Exercise prompt:
Scan the entries below for the word "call", then copy each line that holds it.

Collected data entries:
Start of Block

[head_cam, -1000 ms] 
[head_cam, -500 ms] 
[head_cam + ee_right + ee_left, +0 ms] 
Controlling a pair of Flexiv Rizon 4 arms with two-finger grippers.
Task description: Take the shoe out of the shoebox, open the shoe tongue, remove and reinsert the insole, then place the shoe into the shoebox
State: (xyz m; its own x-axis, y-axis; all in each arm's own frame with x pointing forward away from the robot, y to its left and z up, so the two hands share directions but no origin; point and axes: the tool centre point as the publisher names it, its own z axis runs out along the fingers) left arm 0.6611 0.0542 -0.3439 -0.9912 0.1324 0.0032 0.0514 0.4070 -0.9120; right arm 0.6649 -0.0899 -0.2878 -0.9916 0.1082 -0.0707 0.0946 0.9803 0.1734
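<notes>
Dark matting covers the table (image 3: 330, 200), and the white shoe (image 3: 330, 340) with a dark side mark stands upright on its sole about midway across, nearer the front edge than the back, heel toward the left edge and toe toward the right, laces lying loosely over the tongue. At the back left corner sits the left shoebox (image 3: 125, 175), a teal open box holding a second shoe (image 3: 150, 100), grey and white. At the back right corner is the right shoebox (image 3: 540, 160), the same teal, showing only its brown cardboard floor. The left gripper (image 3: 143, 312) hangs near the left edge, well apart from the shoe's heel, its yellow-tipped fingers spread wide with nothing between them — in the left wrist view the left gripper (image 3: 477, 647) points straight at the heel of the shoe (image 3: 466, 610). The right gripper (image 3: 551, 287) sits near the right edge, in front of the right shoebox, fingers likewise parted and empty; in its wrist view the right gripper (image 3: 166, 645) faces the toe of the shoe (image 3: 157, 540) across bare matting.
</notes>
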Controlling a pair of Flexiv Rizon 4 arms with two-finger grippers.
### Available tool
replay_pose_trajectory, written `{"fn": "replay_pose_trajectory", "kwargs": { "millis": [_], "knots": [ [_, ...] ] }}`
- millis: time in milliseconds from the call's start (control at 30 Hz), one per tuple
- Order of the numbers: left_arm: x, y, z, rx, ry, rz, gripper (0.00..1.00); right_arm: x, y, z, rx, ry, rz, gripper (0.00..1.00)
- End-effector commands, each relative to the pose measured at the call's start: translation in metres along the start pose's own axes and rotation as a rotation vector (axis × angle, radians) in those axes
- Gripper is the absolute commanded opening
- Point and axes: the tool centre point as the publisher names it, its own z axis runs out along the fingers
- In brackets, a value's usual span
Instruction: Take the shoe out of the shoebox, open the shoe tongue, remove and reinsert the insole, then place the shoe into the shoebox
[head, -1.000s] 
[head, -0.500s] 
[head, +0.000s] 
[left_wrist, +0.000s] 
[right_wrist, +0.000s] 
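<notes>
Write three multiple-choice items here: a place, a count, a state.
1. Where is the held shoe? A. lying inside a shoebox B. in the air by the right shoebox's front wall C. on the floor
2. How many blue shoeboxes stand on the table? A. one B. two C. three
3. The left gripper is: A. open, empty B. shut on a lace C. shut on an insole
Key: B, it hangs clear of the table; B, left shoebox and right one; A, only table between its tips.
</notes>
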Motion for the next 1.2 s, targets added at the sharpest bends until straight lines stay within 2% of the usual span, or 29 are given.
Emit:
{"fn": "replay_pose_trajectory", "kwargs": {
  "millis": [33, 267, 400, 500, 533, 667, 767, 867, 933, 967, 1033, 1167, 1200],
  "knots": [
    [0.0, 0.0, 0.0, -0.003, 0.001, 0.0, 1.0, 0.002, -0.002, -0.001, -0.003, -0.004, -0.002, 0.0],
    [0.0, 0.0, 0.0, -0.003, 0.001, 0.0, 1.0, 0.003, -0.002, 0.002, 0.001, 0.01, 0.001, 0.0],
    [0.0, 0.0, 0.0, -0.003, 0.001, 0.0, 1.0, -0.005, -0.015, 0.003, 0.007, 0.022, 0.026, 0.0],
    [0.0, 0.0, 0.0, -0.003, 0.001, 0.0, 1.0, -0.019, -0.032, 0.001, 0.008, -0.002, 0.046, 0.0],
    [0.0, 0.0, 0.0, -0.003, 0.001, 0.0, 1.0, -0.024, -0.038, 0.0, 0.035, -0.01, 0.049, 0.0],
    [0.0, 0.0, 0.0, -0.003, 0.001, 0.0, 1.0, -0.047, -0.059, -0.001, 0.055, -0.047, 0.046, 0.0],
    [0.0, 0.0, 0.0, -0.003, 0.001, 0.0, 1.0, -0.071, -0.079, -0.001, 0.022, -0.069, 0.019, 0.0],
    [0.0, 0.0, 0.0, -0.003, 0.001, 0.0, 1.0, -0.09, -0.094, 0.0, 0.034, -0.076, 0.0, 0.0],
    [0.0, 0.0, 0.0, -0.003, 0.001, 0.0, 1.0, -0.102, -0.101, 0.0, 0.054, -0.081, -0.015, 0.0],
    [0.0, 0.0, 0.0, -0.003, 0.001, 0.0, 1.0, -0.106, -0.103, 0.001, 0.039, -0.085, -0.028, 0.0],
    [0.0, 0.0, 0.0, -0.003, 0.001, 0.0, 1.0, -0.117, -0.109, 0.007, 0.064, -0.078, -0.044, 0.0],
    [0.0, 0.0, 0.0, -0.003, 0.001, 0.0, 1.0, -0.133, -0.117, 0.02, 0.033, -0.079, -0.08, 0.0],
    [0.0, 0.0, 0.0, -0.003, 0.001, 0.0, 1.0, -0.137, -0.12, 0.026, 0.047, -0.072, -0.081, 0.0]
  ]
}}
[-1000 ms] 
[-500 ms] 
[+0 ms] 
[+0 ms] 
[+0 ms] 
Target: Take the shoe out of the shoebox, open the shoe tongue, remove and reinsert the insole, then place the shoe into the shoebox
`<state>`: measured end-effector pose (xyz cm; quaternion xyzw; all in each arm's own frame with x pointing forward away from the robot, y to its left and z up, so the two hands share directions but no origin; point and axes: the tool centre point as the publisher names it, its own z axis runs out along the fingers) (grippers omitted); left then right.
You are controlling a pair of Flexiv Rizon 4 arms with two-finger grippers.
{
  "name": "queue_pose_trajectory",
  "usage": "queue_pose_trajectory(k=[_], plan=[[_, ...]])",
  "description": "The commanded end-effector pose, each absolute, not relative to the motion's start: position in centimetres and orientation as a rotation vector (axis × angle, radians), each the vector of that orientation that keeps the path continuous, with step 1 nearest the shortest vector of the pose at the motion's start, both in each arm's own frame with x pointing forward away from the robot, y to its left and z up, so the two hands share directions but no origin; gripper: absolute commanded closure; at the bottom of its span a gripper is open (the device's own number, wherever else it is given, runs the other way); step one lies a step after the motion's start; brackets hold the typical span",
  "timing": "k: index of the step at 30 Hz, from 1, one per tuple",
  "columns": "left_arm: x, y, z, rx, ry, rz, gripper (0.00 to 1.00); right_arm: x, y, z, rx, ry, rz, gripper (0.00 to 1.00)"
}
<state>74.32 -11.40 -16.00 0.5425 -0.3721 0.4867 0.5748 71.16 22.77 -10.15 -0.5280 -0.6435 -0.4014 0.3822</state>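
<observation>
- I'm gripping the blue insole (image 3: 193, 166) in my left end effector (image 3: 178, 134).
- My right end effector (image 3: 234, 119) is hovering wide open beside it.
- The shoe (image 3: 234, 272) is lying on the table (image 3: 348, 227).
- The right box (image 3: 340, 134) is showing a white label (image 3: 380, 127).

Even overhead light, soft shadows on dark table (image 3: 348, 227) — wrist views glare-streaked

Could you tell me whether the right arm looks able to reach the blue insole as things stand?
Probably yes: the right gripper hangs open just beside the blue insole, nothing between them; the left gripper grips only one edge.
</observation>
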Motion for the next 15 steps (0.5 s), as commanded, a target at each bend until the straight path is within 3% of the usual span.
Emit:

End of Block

Solution to the exercise:
- millis: time in milliseconds from the call's start (control at 30 Hz), one per tuple
- End-effector commands, each relative to the pose measured at the call's start: translation in metres along the start pose's own axes and rotation as a rotation vector (axis × angle, radians) in those axes

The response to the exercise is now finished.